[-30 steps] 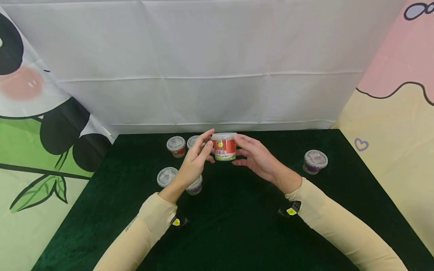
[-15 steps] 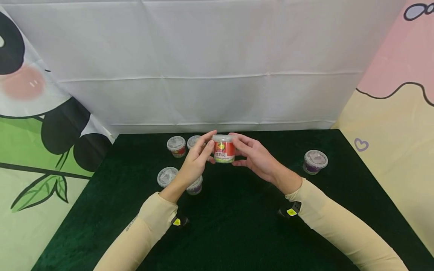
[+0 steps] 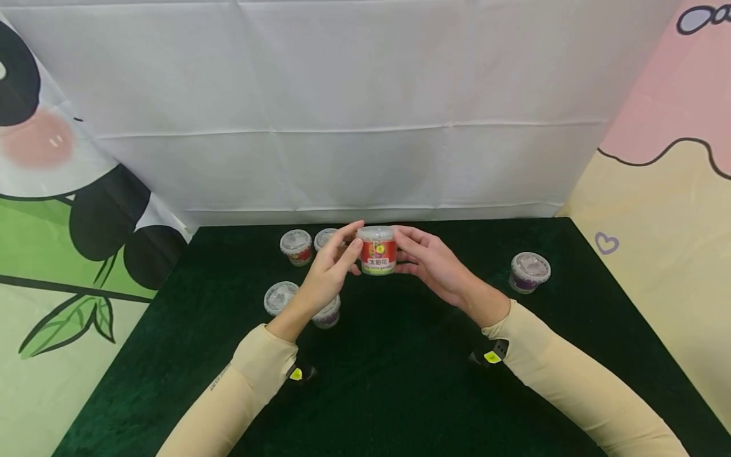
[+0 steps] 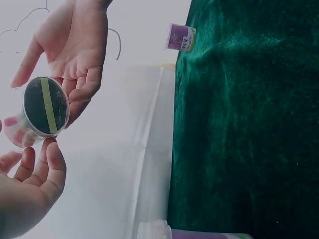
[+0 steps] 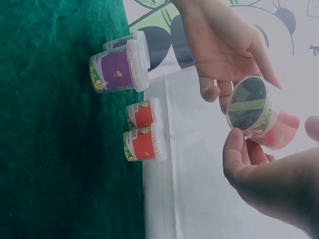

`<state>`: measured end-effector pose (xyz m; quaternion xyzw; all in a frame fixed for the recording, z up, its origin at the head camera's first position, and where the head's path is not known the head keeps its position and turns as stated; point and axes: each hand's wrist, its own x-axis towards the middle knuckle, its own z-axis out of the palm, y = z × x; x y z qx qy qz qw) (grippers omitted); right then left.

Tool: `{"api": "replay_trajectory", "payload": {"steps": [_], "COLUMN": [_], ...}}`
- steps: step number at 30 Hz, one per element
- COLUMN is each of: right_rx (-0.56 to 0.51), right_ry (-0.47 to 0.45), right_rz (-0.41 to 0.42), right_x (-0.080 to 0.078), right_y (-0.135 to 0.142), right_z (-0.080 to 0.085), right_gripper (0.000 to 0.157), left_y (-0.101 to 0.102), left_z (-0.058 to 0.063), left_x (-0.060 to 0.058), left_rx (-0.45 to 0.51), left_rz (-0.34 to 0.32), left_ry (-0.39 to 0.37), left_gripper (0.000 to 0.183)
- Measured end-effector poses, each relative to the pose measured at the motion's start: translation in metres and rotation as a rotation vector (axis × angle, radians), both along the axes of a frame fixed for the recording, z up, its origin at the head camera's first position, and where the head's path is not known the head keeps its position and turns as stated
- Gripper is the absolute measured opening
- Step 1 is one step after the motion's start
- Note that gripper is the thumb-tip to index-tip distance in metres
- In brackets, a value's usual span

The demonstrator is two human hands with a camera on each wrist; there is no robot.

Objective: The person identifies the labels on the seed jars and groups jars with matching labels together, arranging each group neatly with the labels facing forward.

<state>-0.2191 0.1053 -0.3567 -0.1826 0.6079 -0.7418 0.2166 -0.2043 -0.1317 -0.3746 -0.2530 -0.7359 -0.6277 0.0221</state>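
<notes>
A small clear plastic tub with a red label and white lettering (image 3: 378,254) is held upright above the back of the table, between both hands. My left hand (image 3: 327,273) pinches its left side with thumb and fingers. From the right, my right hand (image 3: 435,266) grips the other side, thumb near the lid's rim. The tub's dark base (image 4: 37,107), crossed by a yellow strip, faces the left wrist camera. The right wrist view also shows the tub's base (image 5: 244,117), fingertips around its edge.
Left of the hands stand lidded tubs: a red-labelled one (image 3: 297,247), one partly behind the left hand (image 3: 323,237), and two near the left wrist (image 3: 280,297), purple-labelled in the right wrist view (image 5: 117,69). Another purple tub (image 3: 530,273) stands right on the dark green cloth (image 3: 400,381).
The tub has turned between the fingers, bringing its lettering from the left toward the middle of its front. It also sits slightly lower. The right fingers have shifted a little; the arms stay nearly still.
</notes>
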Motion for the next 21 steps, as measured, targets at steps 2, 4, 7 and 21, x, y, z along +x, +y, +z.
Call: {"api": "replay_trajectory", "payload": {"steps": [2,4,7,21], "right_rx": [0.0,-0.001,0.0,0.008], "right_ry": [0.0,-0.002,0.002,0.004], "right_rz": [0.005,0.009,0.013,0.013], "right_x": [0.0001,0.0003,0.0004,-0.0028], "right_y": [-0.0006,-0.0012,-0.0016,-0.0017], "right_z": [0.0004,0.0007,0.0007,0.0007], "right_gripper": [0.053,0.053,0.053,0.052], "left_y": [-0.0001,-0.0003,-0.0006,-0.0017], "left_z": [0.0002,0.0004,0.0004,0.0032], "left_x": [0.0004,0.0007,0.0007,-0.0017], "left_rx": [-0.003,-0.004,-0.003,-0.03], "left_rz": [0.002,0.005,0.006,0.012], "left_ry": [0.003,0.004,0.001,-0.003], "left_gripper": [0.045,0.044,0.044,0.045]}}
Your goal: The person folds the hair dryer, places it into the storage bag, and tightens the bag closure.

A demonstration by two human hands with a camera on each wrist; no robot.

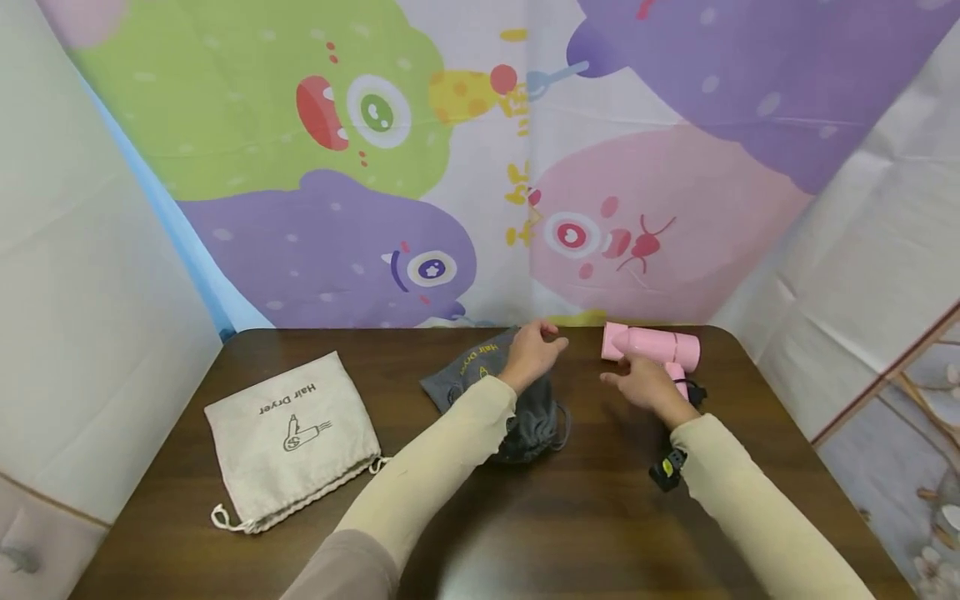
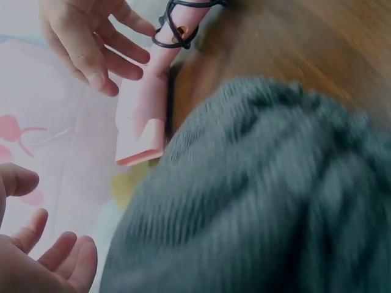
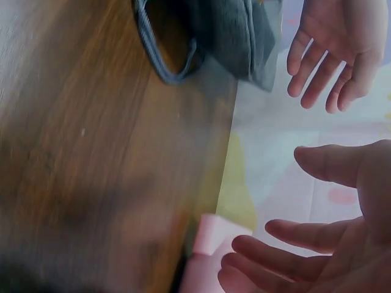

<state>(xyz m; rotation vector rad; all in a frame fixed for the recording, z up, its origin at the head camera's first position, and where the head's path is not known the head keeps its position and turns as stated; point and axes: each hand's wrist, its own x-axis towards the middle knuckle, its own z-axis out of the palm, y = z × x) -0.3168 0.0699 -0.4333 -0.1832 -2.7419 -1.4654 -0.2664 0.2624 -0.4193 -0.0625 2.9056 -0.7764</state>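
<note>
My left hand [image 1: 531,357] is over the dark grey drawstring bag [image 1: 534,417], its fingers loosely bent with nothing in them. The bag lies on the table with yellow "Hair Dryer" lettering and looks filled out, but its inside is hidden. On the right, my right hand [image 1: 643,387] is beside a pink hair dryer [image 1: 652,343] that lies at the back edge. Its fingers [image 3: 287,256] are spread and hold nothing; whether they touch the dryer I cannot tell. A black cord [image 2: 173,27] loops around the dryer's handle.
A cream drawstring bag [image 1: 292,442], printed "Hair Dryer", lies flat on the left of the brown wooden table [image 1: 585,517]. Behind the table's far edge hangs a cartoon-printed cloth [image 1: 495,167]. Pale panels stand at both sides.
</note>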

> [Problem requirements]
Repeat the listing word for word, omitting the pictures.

> [Answer space]
[-30 steps] 
[-15 steps] 
[+0 steps] 
[+0 steps] 
[+0 steps] 

`<state>`: measured end-effector pose (xyz m; quaternion xyzw; all in a frame fixed for the recording, z up, its origin at the head camera's first position, and where the head's path is not known the head keeps its position and turns as stated; point and axes: each hand's wrist, its own x-axis towards the middle knuckle, its own z-axis out of the palm, y = z × x; x y z qx qy qz qw) (grippers omitted); right then left.

Tool: `{"api": "replay_trajectory", "payload": {"steps": [_], "COLUMN": [_], ...}}`
- steps: step number at 30 Hz, one per element
- COLUMN is each of: right_rx (-0.56 to 0.51), right_ry (-0.47 to 0.45), right_rz (-0.41 to 0.42), right_x (-0.080 to 0.078), right_y (-0.135 to 0.142), right_z (-0.080 to 0.085), right_gripper (0.000 to 0.157), left_y (-0.101 to 0.102), left_z (-0.058 to 0.063), left_x (-0.060 to 0.058), left_rx (-0.45 to 0.51), left_rz (-0.34 to 0.32), left_ry (-0.39 to 0.37), left_gripper (0.000 to 0.183)
- Measured end-effector poses, each relative to the pose measured at the motion's start: translation in metres and rotation as a rotation vector (axis × angle, radians), both along the axes of a frame fixed for the recording, z up, its origin at the head camera's first position, and where the head's path is not known the head keeps its position and turns as stated
- Gripper is the absolute measured opening
- Step 1 is one step after the motion's start
- Note that gripper is the thumb-tip to index-tip distance in metres
- In brackets, a value's usual span

The demonstrator is two human hands with a camera on each wrist; there is no robot.

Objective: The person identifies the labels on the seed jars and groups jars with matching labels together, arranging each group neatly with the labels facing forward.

<state>-0.2191 0.1053 -0.3567 -0.1826 0.6079 -0.7418 0.2166 -0.2043 -0.1317 -0.3746 -0.2530 -0.7359 -0.6277 0.0221</state>
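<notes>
A small clear plastic tub with a red label and white lettering (image 3: 378,254) is held upright above the back of the table, between both hands. My left hand (image 3: 327,273) pinches its left side with thumb and fingers. From the right, my right hand (image 3: 435,266) grips the other side, thumb near the lid's rim. The tub's dark base (image 4: 37,107), crossed by a yellow strip, faces the left wrist camera. The right wrist view also shows the tub's base (image 5: 244,117), fingertips around its edge.
Left of the hands stand lidded tubs: a red-labelled one (image 3: 297,247), one partly behind the left hand (image 3: 323,237), and two near the left wrist (image 3: 280,297), purple-labelled in the right wrist view (image 5: 117,69). Another purple tub (image 3: 530,273) stands right on the dark green cloth (image 3: 400,381).
The tub has turned between the fingers, bringing its lettering from the left toward the middle of its front. It also sits slightly lower. The right fingers have shifted a little; the arms stay nearly still.
</notes>
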Motion for the next 21 steps, as measured, targets at steps 2, 4, 7 and 21, x, y, z along +x, +y, +z.
Call: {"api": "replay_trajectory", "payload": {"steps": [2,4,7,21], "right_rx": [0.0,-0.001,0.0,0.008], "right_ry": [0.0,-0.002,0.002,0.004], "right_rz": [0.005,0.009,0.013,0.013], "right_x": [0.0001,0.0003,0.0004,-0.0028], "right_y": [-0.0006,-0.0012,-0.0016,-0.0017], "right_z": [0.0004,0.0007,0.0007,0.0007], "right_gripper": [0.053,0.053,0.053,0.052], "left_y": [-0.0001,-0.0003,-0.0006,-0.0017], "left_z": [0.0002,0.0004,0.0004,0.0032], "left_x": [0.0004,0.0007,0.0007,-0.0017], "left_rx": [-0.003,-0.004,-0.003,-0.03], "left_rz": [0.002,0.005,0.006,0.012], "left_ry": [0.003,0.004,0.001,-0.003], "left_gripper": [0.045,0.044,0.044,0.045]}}
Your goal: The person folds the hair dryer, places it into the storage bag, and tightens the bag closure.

A demonstration by two human hands with a camera on each wrist; no robot.


<state>(xyz m; rotation vector rad; all in a frame fixed for the recording, z up, its origin at the head camera's first position, and where the head's path is not known the head keeps its position and turns as stated; point and axes: each hand's wrist, its own x-axis towards the middle knuckle, its own z-axis out of the palm, y = z × x) -0.3168 0.0699 -0.4333 -0.1832 -2.7419 -1.4654 -0.2664 0.2624 -0.4193 -0.0625 2.9056 -0.7764</state>
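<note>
My left hand [image 1: 531,357] is over the dark grey drawstring bag [image 1: 534,417], its fingers loosely bent with nothing in them. The bag lies on the table with yellow "Hair Dryer" lettering and looks filled out, but its inside is hidden. On the right, my right hand [image 1: 643,387] is beside a pink hair dryer [image 1: 652,343] that lies at the back edge. Its fingers [image 3: 287,256] are spread and hold nothing; whether they touch the dryer I cannot tell. A black cord [image 2: 173,27] loops around the dryer's handle.
A cream drawstring bag [image 1: 292,442], printed "Hair Dryer", lies flat on the left of the brown wooden table [image 1: 585,517]. Behind the table's far edge hangs a cartoon-printed cloth [image 1: 495,167]. Pale panels stand at both sides.
</note>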

The answer has now been finished.